The case for the Administration's farm program as detailed by President Eisenhower in Peoria:

FOR almost ten years, as farmers' costs have gone up, year after year, farm prices have gone down. There are two exceptions when prices went up. One was the tragic year when the Korean battlefields provided the kind of market that no one wants. The other is this year. And this year there is no war.

Now what mainly caused that long, discouraging decline? One thing only: political expediency in Washington, D.C. . . . And what were the results? For one, Uncle Sam himself took up farming. Synthetic farmers behind Washington desks started telling farmers all over again what crops to plant, how much to grow ... the prices to charge. You know, farming looks mighty easy when your plow is a pencil and you're a thousand miles from the cornfield . . . The value of the Government stockpile of farm surpluses climbed to $9 billion. The cost of storage alone has been $1,000,000 a day--none of it going to the farmers and with farmers helping to pay the bill. And these surpluses, by holding down farm prices, last year cost farm people some $2 billion.

Head-On Attack. I'd say we have come pretty far in 45 months . . . We freed peacetime agriculture from programs designed for war. We eliminated Stirling wartime controls. We attacked the menacing surpluses--head-on. We regained many of the lost markets. We helped the lowest-income people in agriculture. We brought social security for the first time to operators of family farms. We refunded to farmers the $60 million-a-year federal tax on farm gasoline. We started the great St. Lawrence Seaway project--the 30-year dream of Midwestern farm families . . . And we turned prices back up--without a war.

I have two things to say about this beginning. First, the old price-depressing Democratic farm program stayed in effect right up to harvest last year . . . Eighty-five per cent of the price decline after the Korean war inflation came while rigid price supports were still in effect. Our opponents today are criticizing the mess that they themselves left behind.

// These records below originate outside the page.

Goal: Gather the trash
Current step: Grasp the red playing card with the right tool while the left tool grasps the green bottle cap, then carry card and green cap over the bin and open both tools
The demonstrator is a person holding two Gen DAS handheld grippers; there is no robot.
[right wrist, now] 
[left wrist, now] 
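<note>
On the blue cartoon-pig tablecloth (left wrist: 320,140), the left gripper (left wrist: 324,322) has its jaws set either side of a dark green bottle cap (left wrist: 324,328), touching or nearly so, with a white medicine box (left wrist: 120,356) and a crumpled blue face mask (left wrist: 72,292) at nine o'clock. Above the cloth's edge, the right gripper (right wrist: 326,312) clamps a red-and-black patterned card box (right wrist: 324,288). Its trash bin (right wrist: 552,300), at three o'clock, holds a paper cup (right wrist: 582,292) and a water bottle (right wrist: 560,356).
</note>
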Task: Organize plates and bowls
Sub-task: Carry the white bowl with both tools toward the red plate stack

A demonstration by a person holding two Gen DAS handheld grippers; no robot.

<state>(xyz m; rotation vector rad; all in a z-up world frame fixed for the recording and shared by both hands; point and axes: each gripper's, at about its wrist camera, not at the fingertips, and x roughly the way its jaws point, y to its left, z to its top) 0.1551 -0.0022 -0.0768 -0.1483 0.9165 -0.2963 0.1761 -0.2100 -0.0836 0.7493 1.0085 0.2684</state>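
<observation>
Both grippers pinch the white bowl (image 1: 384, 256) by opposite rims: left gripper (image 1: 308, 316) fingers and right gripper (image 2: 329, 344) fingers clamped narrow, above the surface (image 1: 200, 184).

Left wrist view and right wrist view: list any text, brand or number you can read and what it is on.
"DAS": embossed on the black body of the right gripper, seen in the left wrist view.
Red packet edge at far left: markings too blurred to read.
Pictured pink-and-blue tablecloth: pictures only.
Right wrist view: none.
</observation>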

Second, recent developments prove that the clean-up part of our job is well on its way . . . Part of that assurance comes from our new soil bank . . . This year the soil bank is retiring over 12 million acres and earning 500,000 farmers more than $260 million. When next year it retires 40 million to 50 million acres, overproduction will start coming under control. That means better times for every farmer.

Parity in the Market Place. Full income parity is a full share in our country's good times. In a free agriculture, farmers can attain that kind of parity only in the market place. That's what I spoke for at Kasson four years ago: the attainment of that full share for the farmer . . . That's what I have been working for. I shall keep on working for it. And the facts show good progress.

Today farm foreclosures are near an alltime low. Today more farm operators own their own farms than ever before. Today the value of farm lands is at an alltime high. Today farm income is at a $1 billion rate above last year. And the long decline in farm prices has stopped. Prices today are higher than last April when I vetoed that hodgepodge that the politicians called a farm bill. Prices are 7% higher than last December. They are higher than a year ago, when high rigid price supports still applied . . . And we will keep on doing all else that is fair and constructive--all that is not political quackery--to bring our farm people the only kind of prosperity they want--prosperity that can be enjoyed in time of peace.